» **Task prompt**
Print exactly the lines below between the line holding "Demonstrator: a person" and the line holding "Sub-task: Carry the", inclusive, and nothing more.

» **Data under study**
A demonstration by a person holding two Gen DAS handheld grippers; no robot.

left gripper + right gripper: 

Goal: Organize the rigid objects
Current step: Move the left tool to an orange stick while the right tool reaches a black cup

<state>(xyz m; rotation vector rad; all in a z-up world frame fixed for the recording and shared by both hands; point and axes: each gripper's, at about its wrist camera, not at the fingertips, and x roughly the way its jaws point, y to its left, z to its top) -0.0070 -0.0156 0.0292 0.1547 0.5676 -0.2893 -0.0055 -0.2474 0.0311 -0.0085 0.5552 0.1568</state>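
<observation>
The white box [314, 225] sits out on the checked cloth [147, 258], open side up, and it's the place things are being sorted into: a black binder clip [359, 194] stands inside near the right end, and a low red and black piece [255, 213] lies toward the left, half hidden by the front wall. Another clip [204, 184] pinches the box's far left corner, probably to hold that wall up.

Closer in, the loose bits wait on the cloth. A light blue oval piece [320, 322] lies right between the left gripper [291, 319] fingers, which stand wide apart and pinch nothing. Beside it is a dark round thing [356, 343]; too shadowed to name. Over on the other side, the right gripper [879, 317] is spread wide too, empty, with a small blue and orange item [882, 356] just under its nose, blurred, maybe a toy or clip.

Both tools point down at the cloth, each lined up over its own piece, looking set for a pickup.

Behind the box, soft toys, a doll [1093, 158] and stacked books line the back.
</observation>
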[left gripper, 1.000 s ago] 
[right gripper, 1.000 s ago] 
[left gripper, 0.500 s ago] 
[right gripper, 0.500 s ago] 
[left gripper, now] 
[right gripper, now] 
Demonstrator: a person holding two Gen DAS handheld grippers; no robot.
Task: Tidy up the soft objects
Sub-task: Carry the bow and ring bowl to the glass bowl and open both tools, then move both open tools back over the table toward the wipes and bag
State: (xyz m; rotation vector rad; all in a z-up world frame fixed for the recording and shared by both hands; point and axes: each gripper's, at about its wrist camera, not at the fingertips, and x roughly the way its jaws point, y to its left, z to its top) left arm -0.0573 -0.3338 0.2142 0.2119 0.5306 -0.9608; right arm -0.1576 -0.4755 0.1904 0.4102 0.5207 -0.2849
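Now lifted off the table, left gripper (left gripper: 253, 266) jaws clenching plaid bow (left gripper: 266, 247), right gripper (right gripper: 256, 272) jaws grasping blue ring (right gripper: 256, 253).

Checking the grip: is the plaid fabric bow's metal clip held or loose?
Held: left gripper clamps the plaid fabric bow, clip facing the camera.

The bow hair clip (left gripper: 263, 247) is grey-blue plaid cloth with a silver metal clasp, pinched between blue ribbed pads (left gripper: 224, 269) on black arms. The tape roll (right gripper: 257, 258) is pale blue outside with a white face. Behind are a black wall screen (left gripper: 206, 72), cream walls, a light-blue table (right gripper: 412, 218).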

» **Answer to this problem**
Demonstrator: a person holding two Gen DAS handheld grippers; no robot.
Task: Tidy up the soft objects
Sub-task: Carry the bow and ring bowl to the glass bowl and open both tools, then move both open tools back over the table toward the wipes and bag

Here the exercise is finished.